__What you need to do__
Every word of the listing must be returned. Retype it exactly.

__Recorded information__
* * * * * * * * *

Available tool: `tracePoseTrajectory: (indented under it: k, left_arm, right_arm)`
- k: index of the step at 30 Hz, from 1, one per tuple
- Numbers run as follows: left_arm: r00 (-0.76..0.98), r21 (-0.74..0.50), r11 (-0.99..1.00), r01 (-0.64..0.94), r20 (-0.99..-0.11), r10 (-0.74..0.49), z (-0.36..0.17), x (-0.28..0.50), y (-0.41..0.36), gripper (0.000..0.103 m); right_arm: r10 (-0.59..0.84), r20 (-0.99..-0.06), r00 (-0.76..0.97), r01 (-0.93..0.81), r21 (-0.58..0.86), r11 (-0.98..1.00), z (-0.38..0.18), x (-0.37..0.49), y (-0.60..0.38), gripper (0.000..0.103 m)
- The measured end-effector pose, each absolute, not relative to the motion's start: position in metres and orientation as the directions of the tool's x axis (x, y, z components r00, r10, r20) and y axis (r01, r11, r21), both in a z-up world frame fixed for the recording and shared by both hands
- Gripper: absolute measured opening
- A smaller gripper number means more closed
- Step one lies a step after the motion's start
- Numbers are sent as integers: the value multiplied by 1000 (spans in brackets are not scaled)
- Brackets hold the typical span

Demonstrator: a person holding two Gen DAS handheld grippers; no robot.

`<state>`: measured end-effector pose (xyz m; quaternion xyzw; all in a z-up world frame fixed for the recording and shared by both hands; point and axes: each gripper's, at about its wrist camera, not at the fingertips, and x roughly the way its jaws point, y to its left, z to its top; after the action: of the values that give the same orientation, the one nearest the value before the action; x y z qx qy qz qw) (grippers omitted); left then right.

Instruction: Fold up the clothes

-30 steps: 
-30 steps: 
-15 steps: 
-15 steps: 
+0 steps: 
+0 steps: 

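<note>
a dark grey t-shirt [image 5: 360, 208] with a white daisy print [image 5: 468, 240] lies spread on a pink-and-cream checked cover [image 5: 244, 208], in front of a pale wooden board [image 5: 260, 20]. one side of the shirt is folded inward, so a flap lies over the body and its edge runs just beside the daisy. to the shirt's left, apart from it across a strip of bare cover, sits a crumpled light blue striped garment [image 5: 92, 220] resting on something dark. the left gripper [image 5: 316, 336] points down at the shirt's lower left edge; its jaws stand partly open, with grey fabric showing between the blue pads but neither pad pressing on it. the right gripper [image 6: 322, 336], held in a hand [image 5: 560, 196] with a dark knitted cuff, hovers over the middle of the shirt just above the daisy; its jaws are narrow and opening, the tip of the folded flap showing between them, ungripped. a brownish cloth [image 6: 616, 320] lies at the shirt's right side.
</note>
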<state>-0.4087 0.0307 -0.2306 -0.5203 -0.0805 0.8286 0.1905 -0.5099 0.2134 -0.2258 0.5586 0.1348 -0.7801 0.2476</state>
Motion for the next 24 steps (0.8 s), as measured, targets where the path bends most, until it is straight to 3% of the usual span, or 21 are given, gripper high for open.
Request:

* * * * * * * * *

__Answer to the problem__
Available tool: `tracePoseTrajectory: (indented under it: k, left_arm, right_arm)`
- k: index of the step at 30 Hz, from 1, one per tuple
- Numbers run as follows: left_arm: r00 (-0.76..0.98), r21 (-0.74..0.50), r11 (-0.99..1.00), r01 (-0.64..0.94), r20 (-0.99..-0.11), r10 (-0.74..0.49), z (-0.36..0.17), x (-0.28..0.50), y (-0.41..0.36), gripper (0.000..0.103 m); right_arm: r10 (-0.59..0.84), r20 (-0.99..-0.06), r00 (-0.76..0.97), r01 (-0.93..0.81), r21 (-0.58..0.86), r11 (-0.98..1.00), z (-0.38..0.18), x (-0.37..0.49), y (-0.60..0.38), gripper (0.000..0.103 m)
- The measured end-effector pose, each absolute, not relative to the motion's start: position in metres and orientation as the directions of the tool's x axis (x, y, z components r00, r10, r20) and y axis (r01, r11, r21), both in a z-up world frame fixed for the recording and shared by both hands
- Gripper: absolute measured opening
- A smaller gripper number means more closed
- Step one lies a step after the motion's start
- Numbers are sent as integers: the value multiplied by 1000 (spans in brackets are not scaled)
- Brackets hold the typical span

Demonstrator: a person holding two Gen DAS handheld grippers; no robot.

`<state>`: measured end-effector pose (xyz m; quaternion xyzw; all in a z-up world frame fixed for the recording and shared by both hands; point and axes: each gripper's, at about its wrist camera, not at the fingertips, and x roughly the way its jaws point, y to its left, z to its top; after the action: of the values that give the same orientation, the one nearest the value before the action; x y z qx qy qz qw) (grippers omitted); left then right.

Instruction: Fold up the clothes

-30 steps: 
-30 steps: 
-15 steps: 
-15 steps: 
+0 steps: 
+0 steps: 

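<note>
a dark grey t-shirt [image 5: 360, 208] with a white daisy print [image 5: 468, 240] lies spread on a pink-and-cream checked cover [image 5: 244, 208], in front of a pale wooden board [image 5: 260, 20]. one side of the shirt is folded inward, so a flap lies over the body and its edge runs just beside the daisy. to the shirt's left, apart from it across a strip of bare cover, sits a crumpled light blue striped garment [image 5: 92, 220] resting on something dark. the left gripper [image 5: 316, 336] points down at the shirt's lower left edge; its jaws stand partly open, with grey fabric showing between the blue pads but neither pad pressing on it. the right gripper [image 6: 322, 336], held in a hand [image 5: 560, 196] with a dark knitted cuff, hovers over the middle of the shirt just above the daisy; its jaws are narrow and opening, the tip of the folded flap showing between them, ungripped. a brownish cloth [image 6: 616, 320] lies at the shirt's right side.
</note>
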<state>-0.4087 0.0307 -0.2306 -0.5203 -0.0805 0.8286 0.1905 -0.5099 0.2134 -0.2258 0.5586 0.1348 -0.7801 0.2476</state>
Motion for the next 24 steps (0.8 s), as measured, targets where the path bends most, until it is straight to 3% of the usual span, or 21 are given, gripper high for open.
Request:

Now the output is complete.